Friday’s home game saw the return of a few Stars players who were on the 2019 roster as Grade 10s, prior to the pandemic.
“They’re fired up to play,” he said of his players. “They were excited to play and brought a lot of energy – probably too excited at the start and maybe that’s why we wilted a little in the second quarter there,” when the Seahawks scored several touchdowns.
“I felt the score was a bit inflated over what it really was,” said Randall, who played for Seaquam in high school. “Don’t get me wrong, we were definitely the second best team, and they deserved to win that game, for sure. But they piled on 14 points in the last minute, you know, and added 20 points in the last five minutes of the second quarter. Those little runs there really inflated what was a more competitive game than what the final score shows. But we’ve been off for so long, and you don’t really know what you’re going to get in Week 1. You adjust and go from there.”

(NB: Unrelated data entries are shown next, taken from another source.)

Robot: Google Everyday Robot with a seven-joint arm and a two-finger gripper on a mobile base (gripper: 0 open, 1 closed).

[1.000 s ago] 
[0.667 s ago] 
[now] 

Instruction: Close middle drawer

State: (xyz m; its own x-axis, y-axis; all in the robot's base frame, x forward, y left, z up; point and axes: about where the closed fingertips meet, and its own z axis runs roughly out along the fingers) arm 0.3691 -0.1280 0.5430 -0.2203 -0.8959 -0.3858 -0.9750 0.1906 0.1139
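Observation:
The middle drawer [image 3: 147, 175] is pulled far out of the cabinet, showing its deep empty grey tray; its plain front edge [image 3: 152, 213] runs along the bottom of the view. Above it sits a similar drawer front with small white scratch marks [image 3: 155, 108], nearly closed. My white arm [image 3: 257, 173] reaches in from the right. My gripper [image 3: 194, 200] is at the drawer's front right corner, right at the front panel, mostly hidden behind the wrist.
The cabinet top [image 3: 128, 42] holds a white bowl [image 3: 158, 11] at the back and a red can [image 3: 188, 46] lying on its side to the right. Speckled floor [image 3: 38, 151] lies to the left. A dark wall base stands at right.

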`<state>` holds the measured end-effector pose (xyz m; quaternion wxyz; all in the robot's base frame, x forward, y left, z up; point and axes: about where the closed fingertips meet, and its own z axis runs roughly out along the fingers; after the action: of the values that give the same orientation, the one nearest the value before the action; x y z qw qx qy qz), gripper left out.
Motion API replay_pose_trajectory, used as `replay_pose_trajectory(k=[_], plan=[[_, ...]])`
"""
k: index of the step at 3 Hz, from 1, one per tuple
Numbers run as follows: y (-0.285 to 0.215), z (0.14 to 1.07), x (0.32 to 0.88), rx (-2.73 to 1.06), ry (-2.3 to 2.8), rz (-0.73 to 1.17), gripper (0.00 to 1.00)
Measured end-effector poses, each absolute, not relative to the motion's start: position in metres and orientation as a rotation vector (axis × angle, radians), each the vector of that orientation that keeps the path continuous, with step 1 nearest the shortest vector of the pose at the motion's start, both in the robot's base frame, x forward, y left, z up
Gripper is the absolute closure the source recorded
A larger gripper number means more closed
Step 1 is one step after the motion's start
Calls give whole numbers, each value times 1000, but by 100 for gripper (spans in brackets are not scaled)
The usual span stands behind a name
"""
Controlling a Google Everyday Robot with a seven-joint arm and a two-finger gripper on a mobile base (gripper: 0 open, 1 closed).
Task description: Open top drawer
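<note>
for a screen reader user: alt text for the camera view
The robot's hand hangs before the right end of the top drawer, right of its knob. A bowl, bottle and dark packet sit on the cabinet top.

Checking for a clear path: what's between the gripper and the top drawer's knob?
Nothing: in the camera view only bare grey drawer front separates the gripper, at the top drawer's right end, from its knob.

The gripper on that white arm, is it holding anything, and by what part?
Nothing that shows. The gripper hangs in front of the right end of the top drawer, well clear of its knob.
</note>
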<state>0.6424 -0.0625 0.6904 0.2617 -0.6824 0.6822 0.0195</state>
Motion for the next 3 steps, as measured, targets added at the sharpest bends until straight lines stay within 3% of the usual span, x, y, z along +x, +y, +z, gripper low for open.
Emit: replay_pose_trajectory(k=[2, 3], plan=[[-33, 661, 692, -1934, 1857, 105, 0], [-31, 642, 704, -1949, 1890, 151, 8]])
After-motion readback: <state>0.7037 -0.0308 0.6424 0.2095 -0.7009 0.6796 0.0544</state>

Like others in his position, along with players and those who love watching the high school game, Randall missed football last season.
“For me, there were subtle things that I didn’t realize I missed until game day – things like chatting with the other coaches during warmup. It’s great to be playing games again, for sure.”
In other exhibition games that involved Surrey-area teams Friday (Sept. 10), Holy Cross beat Abbotsford 30-8 on Sept. 10, Earl Marriott fell 43-0 to Terry Fox, and Lord Tweedsmuir topped New Westminster, 7-0.